O que afirmamos é que esses rasgados e permanentes auto-elogios vêm afinal mostrar que, contrariamente ao propagandeado, o que preocupa o Governo são de facto os números, e não as pessoas.

Porque essa evolução macro-económica não se reflecte na melhoria de vida da maioria dos portugueses.

Aí está o INE a demonstrá-lo. É lamentável, é indesculpável, e é simultaneamente significativo, que o Governo do PS tenha conseguido a triste proeza de em 1996, e pela primeira vez na década de 90, a parte do Rendimento Nacional afecta às remunerações do trabalho (incluindo as contribuições patronais para a Segurança Social) tenha sido inferior à parcela apropriada pelo excedente bruto de exploração.

A verdade, senhor Presidente e senhores Deputados, é que não vamos entrar numa nova fase da governação.

Vai, isso sim, prosseguir o sentido único de um Governo que se compraz com a evolução macroeconómica, desdenha o "pequeno pormenor" de estar a agravar a já forte injustiça preexistente na distribuição funcional e pessoal do Rendimento, e não mostra preocupação com o mais que provável recrudescimento acelerado do desemprego no final do primeiro trimestre de 1998, quando se verificar o coincidente término de trabalhos gerados pela EXPO 98, pela construção da nova ponte sobre o Tejo e pelas obras de ampliação da Ponte 25 de Abril.

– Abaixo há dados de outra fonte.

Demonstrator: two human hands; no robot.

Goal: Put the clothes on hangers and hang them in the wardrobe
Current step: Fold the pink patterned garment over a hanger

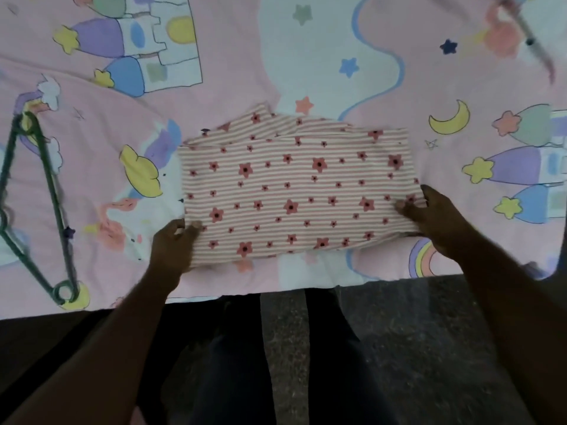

Um Governo que não tem pudor em manifestar publicamente a intenção de prosseguir no próximo ano a mesma política de rendimentos que gerou aquele nefasto resultado em 1996 e certamente agravado em 1997. Uma política de rendimentos em que o Governo propõe que a evolução salarial se faça ao nível da inflação esperada, sendo a totalidade dos ganhos de produtividade apropriada pelos lucros.

Um Governo que continua a não ter vontade política para impor a efectiva redução do horário de trabalho semanal que ele próprio prometeu. E desde já queremos tornar claro que o PCP não se demitirá deste combate, antes o reforçaremos com o início da segunda fase da aplicação da lei, em 1 de Dezembro, com a aplicação obrigatória do horário máximo das 40 horas semanais a todos os trabalhadores portugueses.

Um Governo, afinal, que para garantir o papel de bom aluno no cumprimento do critério nominal do défice orçamental sacrifica a execução do Quadro Comunitário de Apoio e não tem pejo em recorrer a manobras contabilísticas que abalam definitivamente a imagem de rigor com que se tentou vestir.

Porque é a continuação destas políticas e destas orientações que o Governo e o PS nos guardam para a nova sessão legislativa, podem o Governo e o Grupo Parlamentar do PS contar com a permanência da nossa oposição.

Seremos oposição firme, serena e frontal às vossas políticas.

Diversamente de outros, continuaremos a não precisar de fingir que somos oposição.